# [What is being asked]
Return every line below exactly, leaving nothing out.

=== Recorded data ===

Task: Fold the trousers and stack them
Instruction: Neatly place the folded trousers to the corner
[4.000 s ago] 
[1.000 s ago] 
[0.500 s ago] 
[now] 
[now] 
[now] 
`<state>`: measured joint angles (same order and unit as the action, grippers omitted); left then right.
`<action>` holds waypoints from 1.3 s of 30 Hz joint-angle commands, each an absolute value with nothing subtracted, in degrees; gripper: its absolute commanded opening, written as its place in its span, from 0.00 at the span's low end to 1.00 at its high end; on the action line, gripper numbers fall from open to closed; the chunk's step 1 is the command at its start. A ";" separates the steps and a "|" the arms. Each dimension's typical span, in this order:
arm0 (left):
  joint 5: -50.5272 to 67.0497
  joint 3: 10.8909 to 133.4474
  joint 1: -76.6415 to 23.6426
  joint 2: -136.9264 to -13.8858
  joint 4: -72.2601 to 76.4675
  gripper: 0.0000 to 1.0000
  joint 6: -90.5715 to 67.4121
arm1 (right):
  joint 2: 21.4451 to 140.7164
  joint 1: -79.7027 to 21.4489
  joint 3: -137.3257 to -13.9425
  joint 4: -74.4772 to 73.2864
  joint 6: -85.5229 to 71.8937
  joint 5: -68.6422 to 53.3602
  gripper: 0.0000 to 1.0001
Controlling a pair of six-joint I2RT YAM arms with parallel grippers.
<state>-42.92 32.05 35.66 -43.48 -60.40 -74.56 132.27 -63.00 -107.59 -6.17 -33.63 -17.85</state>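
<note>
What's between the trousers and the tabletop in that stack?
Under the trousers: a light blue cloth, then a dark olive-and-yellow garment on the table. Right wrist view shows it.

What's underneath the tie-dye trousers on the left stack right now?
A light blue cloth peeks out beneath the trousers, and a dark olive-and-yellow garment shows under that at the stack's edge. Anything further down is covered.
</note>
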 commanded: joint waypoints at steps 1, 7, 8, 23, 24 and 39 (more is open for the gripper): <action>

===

# [Result of this task]
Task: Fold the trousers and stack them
Instruction: Neatly place the folded trousers to the corner
[4.000 s ago] 
[1.000 s ago] 
[0.500 s ago] 
[now] 
[now] 
[now] 
`<state>`: measured joint angles (same order and unit as the action, grippers omitted); left then right.
`<action>` holds waypoints from 1.3 s of 30 Hz joint-angle commands, each an absolute value with nothing subtracted, in degrees; gripper: its absolute commanded opening, written as its place in its span, from 0.00 at the span's low end to 1.00 at its high end; on the action line, gripper numbers fall from open to closed; the chunk's step 1 is the command at its start. A ";" separates the steps and a "|" the arms. Each dimension's typical span, in this order:
arm0 (left):
  joint 5: -50.5272 to 67.0497
  joint 3: 10.8909 to 133.4474
  joint 1: -76.6415 to 23.6426
  joint 2: -136.9264 to -13.8858
  joint 4: -72.2601 to 76.4675
  gripper: 0.0000 to 1.0000
  joint 6: -90.5715 to 67.4121
arm1 (right):
  joint 2: 21.4451 to 140.7164
  joint 1: -79.7027 to 21.4489
  joint 3: -137.3257 to -13.9425
  joint 4: -74.4772 to 73.2864
  joint 6: -85.5229 to 71.8937
  joint 5: -68.6422 to 53.3602
  gripper: 0.0000 to 1.0001
Controlling a pair of six-joint I2RT YAM arms with parallel grippers.
<state>-42.92 32.05 35.66 -43.48 -60.40 -74.56 132.27 -63.00 -107.59 -6.17 -33.63 -17.85</state>
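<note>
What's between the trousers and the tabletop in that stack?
Under the trousers: a light blue cloth, then a dark olive-and-yellow garment on the table. Right wrist view shows it.

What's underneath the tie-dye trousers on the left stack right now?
A light blue cloth peeks out beneath the trousers, and a dark olive-and-yellow garment shows under that at the stack's edge. Anything further down is covered.
</note>
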 commanded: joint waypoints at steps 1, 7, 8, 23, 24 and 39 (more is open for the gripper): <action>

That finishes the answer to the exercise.